Image credit: screenshot of Ultima 7: The Black Gate (1992) using Exult, taken from Let’s Play Archive entry

Typically, a person in a game can talk:

class Person:

    def Talk(self):
        print('Hello!')

Sometimes, though, an item can also talk.

class BlackSword:

    def Talk(self):
        print('Which of my powers dost thou seek to use?')

Animals, too, may surprise you with their gift of speech.

class SherryTheMouse:

    def Talk(self):
        print('Do you have any cheese?')

So here we have three completely unrelated classes, but they all have the same ability: we can call the Talk() method. When different objects exhibit similar behaviour, and thus we can work with them in a consistent manner, it’s called Polymorphism.

This is useful, for instance, when iterating over different kinds of objects in a loop:

This is unusual in the world of OOP, but since Python uses duck typing, it’s enough that two classes have the same method signature so that you can use them in the same way. In more strongly-typed OOP languages such as C# or Java, the classes would need to have something in common for you to do this (e.g. they implement the same interface, or they share a common base class).

Generics

This section is for developers coming from OOP in other languages. If you’re new to OOP, you may skip it.

Sometimes, you want to make a class have the same behaviour with different data types. For instance, you create a class representing a stack, and it should work the same regardless of whether it’s a stack of integers or of strings.

C++ provides this through templates, and C# and Java provide generics. These are a way to generalise the class implementation across dependent types, while still enforcing type safety.

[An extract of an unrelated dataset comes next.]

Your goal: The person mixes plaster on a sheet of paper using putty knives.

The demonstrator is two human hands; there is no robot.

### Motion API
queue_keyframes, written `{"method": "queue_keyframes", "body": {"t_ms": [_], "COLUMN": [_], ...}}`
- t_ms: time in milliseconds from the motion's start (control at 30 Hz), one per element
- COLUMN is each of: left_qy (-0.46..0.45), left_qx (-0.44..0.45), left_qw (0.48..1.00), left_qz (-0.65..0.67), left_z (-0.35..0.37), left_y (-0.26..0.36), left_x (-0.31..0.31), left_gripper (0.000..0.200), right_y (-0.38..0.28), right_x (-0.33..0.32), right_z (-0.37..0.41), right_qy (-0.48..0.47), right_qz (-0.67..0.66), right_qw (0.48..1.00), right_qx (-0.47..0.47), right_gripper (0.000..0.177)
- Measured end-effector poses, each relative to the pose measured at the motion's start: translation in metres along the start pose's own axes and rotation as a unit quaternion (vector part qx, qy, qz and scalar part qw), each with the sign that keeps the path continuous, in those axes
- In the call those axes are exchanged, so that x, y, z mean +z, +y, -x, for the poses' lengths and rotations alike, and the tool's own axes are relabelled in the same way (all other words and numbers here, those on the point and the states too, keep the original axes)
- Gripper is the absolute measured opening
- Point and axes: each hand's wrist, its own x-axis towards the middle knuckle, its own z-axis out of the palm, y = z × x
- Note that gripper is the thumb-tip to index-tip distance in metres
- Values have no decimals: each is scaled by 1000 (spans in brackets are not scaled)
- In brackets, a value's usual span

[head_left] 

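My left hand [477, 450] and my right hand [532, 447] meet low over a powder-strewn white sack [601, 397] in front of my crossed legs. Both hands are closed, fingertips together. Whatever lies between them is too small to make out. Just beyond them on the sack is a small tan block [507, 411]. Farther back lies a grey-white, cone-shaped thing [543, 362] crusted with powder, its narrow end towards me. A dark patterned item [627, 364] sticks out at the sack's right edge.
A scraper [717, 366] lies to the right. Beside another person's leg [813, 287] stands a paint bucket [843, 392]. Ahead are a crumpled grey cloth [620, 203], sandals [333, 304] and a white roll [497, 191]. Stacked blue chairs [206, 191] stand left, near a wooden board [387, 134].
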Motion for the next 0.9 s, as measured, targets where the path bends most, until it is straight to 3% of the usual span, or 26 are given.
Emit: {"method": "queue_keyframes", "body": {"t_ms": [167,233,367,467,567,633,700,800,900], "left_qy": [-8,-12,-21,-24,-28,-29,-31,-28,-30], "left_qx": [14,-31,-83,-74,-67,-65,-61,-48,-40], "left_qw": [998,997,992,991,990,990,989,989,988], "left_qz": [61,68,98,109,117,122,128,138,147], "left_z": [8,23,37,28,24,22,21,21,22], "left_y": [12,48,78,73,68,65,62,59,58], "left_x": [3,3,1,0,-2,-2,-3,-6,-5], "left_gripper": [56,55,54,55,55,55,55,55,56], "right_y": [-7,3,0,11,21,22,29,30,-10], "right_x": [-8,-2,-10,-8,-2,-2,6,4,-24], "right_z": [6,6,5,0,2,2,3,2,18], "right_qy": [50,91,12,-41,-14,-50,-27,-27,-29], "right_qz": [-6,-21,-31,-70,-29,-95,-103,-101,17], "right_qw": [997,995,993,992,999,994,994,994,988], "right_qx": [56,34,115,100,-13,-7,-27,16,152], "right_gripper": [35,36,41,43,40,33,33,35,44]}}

Since Python is a dynamic language and it does not care what types you use, generics are not necessary. Your stack (or whatever) class will work just as will with integers, strings, or Animals (although I don’t recommend putting elephants at the top of the stack).

Summary

In this article, we’ve covered the basics of OOP in Python.

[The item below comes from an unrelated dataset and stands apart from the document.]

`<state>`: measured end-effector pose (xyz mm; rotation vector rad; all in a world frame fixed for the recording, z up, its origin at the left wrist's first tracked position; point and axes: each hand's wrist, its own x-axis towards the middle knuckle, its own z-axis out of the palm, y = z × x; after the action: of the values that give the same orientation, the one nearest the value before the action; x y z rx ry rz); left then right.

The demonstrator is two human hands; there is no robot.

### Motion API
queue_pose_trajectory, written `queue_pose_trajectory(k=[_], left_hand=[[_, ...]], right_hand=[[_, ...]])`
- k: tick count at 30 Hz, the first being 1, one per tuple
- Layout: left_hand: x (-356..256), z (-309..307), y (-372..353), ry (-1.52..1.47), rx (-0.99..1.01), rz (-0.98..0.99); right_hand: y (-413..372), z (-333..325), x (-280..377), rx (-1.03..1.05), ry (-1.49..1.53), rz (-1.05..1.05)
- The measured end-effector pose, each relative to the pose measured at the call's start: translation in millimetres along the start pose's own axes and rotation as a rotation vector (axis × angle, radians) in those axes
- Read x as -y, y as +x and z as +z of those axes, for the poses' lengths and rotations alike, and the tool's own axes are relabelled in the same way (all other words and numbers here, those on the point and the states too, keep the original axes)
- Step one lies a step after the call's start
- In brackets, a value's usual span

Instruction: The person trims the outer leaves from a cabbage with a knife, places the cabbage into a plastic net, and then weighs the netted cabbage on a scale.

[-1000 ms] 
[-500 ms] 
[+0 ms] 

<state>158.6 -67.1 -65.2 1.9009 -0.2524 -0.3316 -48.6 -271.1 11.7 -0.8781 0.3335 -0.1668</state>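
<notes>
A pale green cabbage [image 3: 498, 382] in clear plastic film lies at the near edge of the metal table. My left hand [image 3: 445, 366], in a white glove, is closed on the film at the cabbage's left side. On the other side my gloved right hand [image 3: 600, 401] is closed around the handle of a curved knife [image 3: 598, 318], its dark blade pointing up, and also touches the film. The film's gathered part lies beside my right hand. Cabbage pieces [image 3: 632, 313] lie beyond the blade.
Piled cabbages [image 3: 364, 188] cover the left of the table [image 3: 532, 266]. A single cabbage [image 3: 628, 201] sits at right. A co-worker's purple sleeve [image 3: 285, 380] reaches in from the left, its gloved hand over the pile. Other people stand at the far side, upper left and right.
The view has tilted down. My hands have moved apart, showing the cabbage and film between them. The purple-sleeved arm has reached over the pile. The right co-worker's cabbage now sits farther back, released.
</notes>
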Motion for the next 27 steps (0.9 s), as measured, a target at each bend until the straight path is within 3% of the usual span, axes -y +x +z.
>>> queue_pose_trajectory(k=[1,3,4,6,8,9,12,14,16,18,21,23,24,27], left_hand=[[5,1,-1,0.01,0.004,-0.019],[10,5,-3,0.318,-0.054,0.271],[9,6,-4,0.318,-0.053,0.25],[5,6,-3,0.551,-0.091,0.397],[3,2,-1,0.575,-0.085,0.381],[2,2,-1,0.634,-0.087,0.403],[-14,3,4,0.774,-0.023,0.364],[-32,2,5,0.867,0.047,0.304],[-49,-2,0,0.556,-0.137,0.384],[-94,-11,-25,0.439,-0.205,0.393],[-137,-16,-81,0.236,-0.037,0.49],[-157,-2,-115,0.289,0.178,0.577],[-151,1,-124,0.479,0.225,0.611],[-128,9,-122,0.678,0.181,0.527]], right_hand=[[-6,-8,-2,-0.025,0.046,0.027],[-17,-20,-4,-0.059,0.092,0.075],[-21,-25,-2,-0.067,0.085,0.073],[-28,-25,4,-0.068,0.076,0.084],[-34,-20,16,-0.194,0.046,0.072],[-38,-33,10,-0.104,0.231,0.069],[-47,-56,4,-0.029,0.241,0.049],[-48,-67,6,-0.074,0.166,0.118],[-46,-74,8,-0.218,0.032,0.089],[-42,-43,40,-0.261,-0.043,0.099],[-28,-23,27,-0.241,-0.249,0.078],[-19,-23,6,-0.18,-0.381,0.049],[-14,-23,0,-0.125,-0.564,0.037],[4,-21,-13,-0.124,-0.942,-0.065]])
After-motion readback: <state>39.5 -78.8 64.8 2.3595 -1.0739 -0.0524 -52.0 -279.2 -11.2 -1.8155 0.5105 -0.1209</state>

  • Even if you’re not currently doing OOP, you’ll notice that groups of variables and functions will tend to relate to the same entity. There is a natural tendency towards OOP.
  • Classes are groups of attributes and functions (methods). They provide a template but are not concrete.
  • Objects are concrete instances of classes. Person is a class. Joe is an object.
  • A constructor allows you to initialise attributes and pass in any parameters at instantiation time.
  • Class-level variables are shared across all instances of that class.
  • Composition is when a class contains other classes. It expresses a has-a relationship.
  • Inheritance expresses an is-a relationship. If FireSword is-a Sword, then FireSword inherits all of Sword’s attributes and methods, and may override those methods to provide more specialised variants.
  • Encapsulation is hiding internal attributes of a class so that external code can’t change them, and so that internal code can be changed without affecting external code. This is not enforced by the language but is upheld by convention.
  • Polymorphism is when different objects behave in a similar way. In Python, it works as a result of duck typing.
  • Generics aren’t necessary in a language without type safety.

This material includes basic concepts and language syntax, but is merely a starting point.

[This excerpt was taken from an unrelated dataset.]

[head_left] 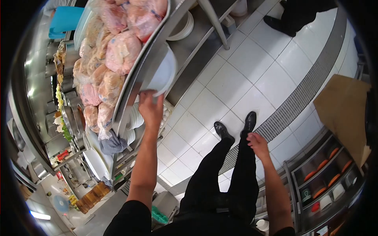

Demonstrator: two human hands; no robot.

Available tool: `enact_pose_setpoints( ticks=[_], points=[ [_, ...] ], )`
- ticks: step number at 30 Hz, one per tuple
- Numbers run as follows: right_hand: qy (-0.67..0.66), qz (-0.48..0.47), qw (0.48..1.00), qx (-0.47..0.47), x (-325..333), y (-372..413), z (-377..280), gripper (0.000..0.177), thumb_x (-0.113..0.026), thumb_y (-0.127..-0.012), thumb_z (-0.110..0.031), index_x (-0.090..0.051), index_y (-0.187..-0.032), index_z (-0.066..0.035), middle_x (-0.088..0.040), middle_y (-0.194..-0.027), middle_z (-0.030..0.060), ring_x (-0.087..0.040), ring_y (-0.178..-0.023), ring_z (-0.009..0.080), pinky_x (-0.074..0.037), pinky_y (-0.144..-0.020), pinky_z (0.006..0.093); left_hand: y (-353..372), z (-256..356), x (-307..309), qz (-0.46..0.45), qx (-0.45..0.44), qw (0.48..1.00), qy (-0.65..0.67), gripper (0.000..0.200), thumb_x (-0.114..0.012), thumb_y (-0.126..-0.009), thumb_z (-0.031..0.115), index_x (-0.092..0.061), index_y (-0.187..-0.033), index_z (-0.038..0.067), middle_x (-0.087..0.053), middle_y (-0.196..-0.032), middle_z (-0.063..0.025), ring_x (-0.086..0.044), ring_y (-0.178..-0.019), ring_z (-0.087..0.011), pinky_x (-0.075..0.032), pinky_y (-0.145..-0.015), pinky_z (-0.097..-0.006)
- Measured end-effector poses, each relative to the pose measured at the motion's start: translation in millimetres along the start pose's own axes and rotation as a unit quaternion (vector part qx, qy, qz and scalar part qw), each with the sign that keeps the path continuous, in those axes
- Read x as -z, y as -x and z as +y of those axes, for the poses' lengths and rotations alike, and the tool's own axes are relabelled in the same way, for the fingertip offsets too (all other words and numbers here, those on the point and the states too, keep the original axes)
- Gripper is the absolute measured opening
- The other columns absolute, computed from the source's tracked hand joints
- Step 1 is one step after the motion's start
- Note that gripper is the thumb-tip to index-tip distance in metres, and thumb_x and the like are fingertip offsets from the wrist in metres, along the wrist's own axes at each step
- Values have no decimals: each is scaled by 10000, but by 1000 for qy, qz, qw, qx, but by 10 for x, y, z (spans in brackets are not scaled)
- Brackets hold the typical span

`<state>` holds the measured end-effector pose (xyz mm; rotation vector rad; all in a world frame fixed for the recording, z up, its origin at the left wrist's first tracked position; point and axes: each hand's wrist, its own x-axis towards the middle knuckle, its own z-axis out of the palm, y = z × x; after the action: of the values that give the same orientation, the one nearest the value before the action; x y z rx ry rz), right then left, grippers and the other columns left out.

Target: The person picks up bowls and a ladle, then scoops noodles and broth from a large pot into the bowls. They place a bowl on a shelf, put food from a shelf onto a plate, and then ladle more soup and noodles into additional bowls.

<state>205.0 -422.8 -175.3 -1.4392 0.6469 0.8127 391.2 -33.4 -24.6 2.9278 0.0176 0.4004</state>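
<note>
My left hand (151, 107) reaches to the edge of the steel counter, its fingers closed at the rim of a white plate (163, 72). The plate is partly hidden by the counter edge, and the fingertips are slightly blurred. Just below and left of that hand is a stack of white plates (136, 120). Above it, a metal tray is heaped with plastic-wrapped raw meat (122, 51), probably poultry. My right hand (258, 143) hangs in front of my leg, fingers loosely bent, with nothing visible in it.
A grey cloth (113, 143) lies at the counter's near corner. More white dishes (185, 27) sit on the shelf beneath. A grated drain (291, 114) crosses the tiled floor. At right are a cardboard box (340, 114) and a rack with orange-rimmed dishes (321, 165). Another person's shoe (275, 24) is ahead.
</note>
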Motion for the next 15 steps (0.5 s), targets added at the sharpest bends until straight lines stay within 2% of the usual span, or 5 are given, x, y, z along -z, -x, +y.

Mastering OOP is a matter of understanding that it is all about abstraction, and learning to work with abstractions in a way that is beneficial to software (e.g. models problem domains, maximises code reuse, reduces coupling, increases maintainability etc). The three pillars of OOP (inheritance, encapsulation and polymorphism) are basic building blocks of such abstraction. Various design patterns have emerged which demonstrate OOP abstractions put to good use.